§ Supplied records
/---
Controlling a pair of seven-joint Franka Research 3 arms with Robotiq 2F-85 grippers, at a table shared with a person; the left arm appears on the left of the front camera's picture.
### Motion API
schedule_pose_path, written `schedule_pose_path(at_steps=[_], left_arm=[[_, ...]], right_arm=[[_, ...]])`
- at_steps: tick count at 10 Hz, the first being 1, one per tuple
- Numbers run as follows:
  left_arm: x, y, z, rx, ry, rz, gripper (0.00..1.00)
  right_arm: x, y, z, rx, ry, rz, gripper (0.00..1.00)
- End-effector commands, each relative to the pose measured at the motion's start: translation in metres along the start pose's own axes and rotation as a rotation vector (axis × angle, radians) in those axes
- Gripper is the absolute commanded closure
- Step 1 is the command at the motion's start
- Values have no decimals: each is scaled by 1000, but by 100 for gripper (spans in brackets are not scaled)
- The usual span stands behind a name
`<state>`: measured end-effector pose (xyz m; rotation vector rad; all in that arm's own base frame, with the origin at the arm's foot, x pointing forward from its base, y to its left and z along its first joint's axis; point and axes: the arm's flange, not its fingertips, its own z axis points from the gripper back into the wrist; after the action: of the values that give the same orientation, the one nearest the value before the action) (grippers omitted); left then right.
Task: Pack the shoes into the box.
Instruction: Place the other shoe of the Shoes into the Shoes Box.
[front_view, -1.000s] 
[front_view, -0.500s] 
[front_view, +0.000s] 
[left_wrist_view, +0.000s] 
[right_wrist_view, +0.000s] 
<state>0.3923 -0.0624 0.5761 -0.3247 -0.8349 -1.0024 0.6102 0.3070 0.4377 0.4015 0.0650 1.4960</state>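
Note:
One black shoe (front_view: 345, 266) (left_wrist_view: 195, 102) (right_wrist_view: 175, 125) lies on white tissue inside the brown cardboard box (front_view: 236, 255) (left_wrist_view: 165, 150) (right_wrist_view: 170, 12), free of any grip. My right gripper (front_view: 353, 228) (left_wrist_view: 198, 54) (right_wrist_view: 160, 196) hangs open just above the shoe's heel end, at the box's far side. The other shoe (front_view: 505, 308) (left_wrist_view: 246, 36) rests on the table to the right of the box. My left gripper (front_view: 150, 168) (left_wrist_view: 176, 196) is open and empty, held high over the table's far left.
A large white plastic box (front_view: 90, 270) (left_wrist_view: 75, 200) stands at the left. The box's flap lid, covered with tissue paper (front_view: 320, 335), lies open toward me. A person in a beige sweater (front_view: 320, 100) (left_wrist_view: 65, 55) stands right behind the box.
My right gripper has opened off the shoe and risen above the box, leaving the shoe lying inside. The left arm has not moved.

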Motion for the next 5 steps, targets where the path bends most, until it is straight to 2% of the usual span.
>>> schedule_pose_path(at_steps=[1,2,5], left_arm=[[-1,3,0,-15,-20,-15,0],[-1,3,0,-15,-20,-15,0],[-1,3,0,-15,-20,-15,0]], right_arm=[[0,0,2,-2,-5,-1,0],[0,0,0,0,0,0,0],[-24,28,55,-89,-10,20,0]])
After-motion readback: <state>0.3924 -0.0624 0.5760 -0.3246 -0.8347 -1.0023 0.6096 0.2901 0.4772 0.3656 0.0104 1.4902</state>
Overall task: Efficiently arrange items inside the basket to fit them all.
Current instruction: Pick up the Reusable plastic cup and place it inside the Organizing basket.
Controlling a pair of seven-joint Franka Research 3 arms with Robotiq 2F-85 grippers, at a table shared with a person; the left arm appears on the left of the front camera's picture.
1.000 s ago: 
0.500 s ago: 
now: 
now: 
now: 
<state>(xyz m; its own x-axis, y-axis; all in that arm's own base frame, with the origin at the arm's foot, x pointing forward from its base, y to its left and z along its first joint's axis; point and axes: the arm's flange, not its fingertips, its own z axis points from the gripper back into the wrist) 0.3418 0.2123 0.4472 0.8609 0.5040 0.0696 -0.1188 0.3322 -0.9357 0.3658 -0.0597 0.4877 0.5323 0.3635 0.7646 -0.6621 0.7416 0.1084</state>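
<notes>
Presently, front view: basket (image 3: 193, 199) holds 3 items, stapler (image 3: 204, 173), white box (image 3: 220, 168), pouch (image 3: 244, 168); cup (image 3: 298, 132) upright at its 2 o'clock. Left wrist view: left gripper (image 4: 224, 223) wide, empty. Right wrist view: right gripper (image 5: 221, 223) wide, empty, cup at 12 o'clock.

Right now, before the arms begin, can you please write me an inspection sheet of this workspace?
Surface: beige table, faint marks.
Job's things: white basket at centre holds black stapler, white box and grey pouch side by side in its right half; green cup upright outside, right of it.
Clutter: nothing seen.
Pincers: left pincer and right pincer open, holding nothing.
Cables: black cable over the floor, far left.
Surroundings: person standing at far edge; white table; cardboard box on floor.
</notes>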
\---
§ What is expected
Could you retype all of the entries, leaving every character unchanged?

§ Solution below
Controlling a pair of seven-joint Franka Research 3 arms with Robotiq 2F-85 grippers, at a table shared with a person; the left arm appears on the left of the front camera's picture.
### Motion API
schedule_pose_path, written `schedule_pose_path(at_steps=[_], left_arm=[[_, ...]], right_arm=[[_, ...]])`
- at_steps: tick count at 10 Hz, the first being 1, one per tuple
- Numbers run as follows:
  left_arm: x, y, z, rx, ry, rz, gripper (0.00..1.00)
  right_arm: x, y, z, rx, ry, rz, gripper (0.00..1.00)
- End-effector commands, each relative to the pose measured at the motion's start: translation in metres along the start pose's own axes and rotation as a rotation vector (axis × angle, radians) in those axes
- Gripper is the absolute commanded closure
- Step 1 is the command at the motion's start
- Values have no decimals: each is scaled by 1000, but by 100 for gripper (spans in brackets are not scaled)
- The usual span stands behind a name
`<state>`: measured end-effector pose (xyz m; rotation vector rad; all in that arm's own base frame, with the origin at the arm's foot, x pointing forward from its base, y to its left and z along its first joint's axis; point and axes: the arm's flange, not its fingertips, its own z axis points from the gripper back into the wrist; after the action: of the values that give the same orientation, the one nearest the value before the action) (grippers omitted); left then right.
Task: Pack the shoes into the box.
Instruction: Place the other shoe of the Shoes into the Shoes Box.
[front_view, -1.000s] 
[front_view, -0.500s] 
[front_view, +0.000s] 
[left_wrist_view, +0.000s] 
[right_wrist_view, +0.000s] 
<state>0.3923 -0.0624 0.5761 -0.3247 -0.8349 -1.0024 0.6102 0.3070 0.4377 0.4015 0.0650 1.4960</state>
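Note:
One black shoe (front_view: 345, 266) (left_wrist_view: 195, 102) (right_wrist_view: 175, 125) lies on white tissue inside the brown cardboard box (front_view: 236, 255) (left_wrist_view: 165, 150) (right_wrist_view: 170, 12), free of any grip. My right gripper (front_view: 353, 228) (left_wrist_view: 198, 54) (right_wrist_view: 160, 196) hangs open just above the shoe's heel end, at the box's far side. The other shoe (front_view: 505, 308) (left_wrist_view: 246, 36) rests on the table to the right of the box. My left gripper (front_view: 150, 168) (left_wrist_view: 176, 196) is open and empty, held high over the table's far left.
A large white plastic box (front_view: 90, 270) (left_wrist_view: 75, 200) stands at the left. The box's flap lid, covered with tissue paper (front_view: 320, 335), lies open toward me. A person in a beige sweater (front_view: 320, 100) (left_wrist_view: 65, 55) stands right behind the box.
My right gripper has opened off the shoe and risen above the box, leaving the shoe lying inside. The left arm has not moved.
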
Motion for the next 5 steps, targets where the path bends most, until it is straight to 2% of the usual span.
>>> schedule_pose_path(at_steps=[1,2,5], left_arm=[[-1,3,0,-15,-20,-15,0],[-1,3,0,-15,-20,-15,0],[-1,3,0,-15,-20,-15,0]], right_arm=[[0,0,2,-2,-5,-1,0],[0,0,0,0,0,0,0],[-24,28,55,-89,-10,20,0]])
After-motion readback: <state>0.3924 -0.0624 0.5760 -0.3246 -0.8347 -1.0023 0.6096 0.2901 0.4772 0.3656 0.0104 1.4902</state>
Overall task: Efficiently arrange items inside the basket to fit them all.
Current instruction: Pick up the Reusable plastic cup and place it inside the Organizing basket.
Controlling a pair of seven-joint Franka Research 3 arms with Robotiq 2F-85 grippers, at a table shared with a person; the left arm appears on the left of the front camera's picture.
1.000 s ago: 
0.500 s ago: 
now: 
now: 
now: 
<state>(xyz m; its own x-axis, y-axis; all in that arm's own base frame, with the origin at the arm's foot, x pointing forward from its base, y to its left and z along its first joint's axis; point and axes: the arm's flange, not its fingertips, its own z axis points from the gripper back into the wrist) 0.3418 0.2123 0.4472 0.8609 0.5040 0.0696 -0.1188 0.3322 -0.9357 0.3658 -0.0597 0.4877 0.5323 0.3635 0.7646 -0.6621 0.7416 0.1084</state>
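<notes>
Presently, front view: basket (image 3: 193, 199) holds 3 items, stapler (image 3: 204, 173), white box (image 3: 220, 168), pouch (image 3: 244, 168); cup (image 3: 298, 132) upright at its 2 o'clock. Left wrist view: left gripper (image 4: 224, 223) wide, empty. Right wrist view: right gripper (image 5: 221, 223) wide, empty, cup at 12 o'clock.

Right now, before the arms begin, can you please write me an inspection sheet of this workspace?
Surface: beige table, faint marks.
Job's things: white basket at centre holds black stapler, white box and grey pouch side by side in its right half; green cup upright outside, right of it.
Clutter: nothing seen.
Pincers: left pincer and right pincer open, holding nothing.
Cables: black cable over the floor, far left.
Surroundings: person standing at far edge; white table; cardboard box on floor.
</notes>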

Nothing else is needed to complete this exercise.